● HOW TO COMPLETE THIS TASK: The lines to be copied are those below that contain "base".

● DATA BLOCK:
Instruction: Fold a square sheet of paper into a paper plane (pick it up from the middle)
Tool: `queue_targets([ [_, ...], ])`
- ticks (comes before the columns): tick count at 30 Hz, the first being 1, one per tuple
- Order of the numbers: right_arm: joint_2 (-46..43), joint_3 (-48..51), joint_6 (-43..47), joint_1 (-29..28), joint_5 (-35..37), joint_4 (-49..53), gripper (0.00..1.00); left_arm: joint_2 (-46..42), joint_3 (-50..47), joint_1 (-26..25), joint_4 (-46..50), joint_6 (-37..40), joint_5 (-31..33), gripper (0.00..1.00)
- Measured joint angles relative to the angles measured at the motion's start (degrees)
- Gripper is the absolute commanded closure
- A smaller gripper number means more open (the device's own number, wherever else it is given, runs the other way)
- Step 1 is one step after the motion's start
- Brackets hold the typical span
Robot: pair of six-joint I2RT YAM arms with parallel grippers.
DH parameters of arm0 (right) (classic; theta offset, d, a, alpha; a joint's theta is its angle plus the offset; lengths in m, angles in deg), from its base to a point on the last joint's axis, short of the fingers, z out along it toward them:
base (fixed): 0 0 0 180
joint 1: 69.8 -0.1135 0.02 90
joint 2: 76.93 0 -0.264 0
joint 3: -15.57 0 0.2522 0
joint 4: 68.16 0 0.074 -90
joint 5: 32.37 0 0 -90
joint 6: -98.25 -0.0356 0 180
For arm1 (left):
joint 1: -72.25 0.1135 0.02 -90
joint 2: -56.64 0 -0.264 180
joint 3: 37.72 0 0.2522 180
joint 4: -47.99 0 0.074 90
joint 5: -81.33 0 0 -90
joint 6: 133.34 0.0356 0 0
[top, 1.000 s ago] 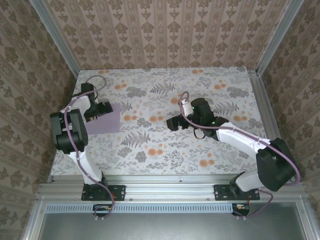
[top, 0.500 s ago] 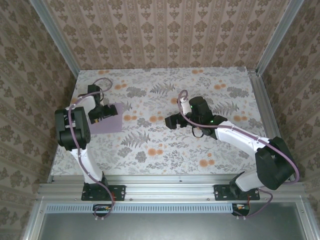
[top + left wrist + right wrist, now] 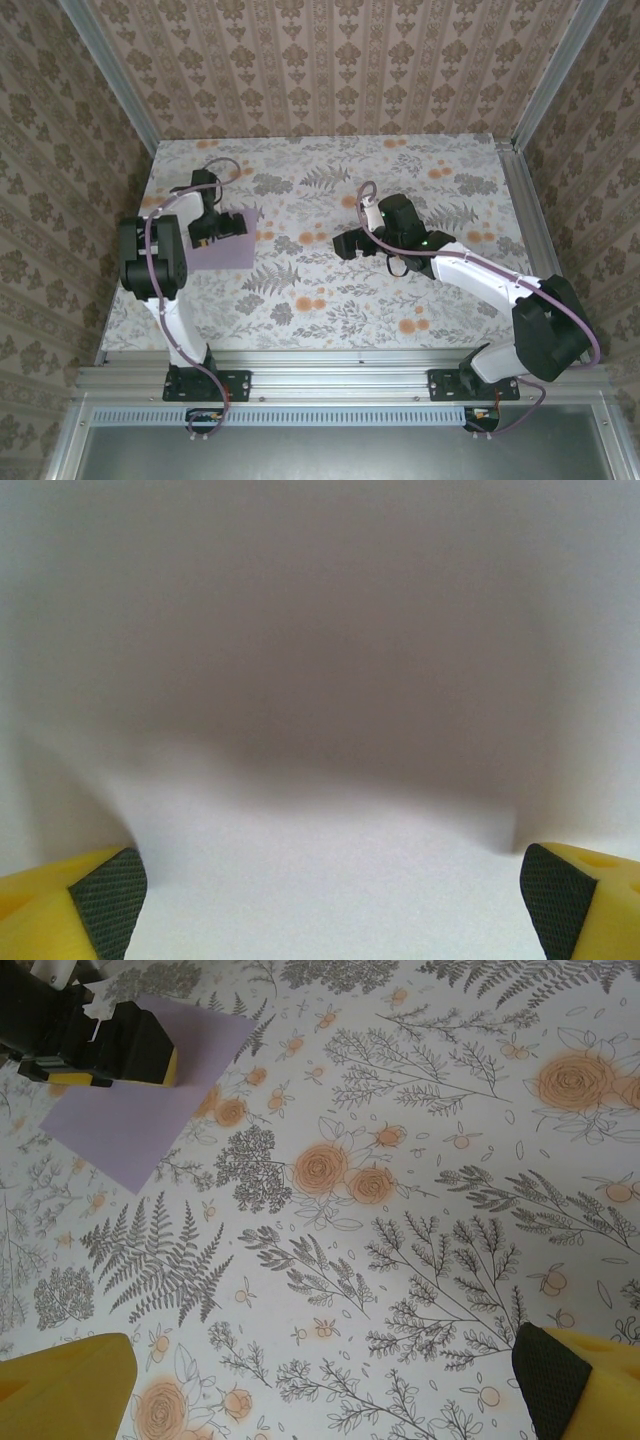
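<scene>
Top view, left side: I see the left gripper [image 3: 215, 225] hanging over the far part of the square sheet of paper [image 3: 228, 252]. From this height I cannot tell how wide its jaws stand.
Top view, sheet: the pale lilac paper lies unfolded on the left part of the floral tabletop [image 3: 300, 320], just beside the left arm. Whether the fingers touch it I cannot tell.
Top view, right side: the right gripper [image 3: 352, 243] sits over the middle of the tabletop, well apart from the sheet, pointing toward the left arm, with nothing in it.
Left wrist view, gripper: my left gripper [image 3: 332, 900] is spread wide, its dark textured pads [image 3: 108, 898] at the two lower corners of the picture, gripping nothing.
Left wrist view, sheet: the square sheet of paper [image 3: 320, 680] lies close under the camera, plain and pale, with a soft shadow across its middle. I see no fold.
Right wrist view, gripper: my right gripper [image 3: 320, 1385] stands wide apart too, yellow fingers at the lower corners, bare tabletop [image 3: 450, 1210] between them.
Right wrist view, sheet: the square sheet of paper [image 3: 140, 1120] lies flat at upper left, far from these fingers.
Right wrist view, other arm: the left gripper [image 3: 100, 1045] hangs over the sheet's far edge. I cannot make out contact.
</scene>
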Motion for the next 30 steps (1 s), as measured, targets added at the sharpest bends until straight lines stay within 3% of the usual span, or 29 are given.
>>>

● PROBLEM SOLUTION:
DH parameters of arm0 (right) (classic; theta offset, d, a, alpha; a joint's theta is its angle plus the offset; lengths in m, angles in deg), from its base to a point on the last joint's axis, short of the fingers, z out along it toward them:
base (fixed): 0 0 0 180

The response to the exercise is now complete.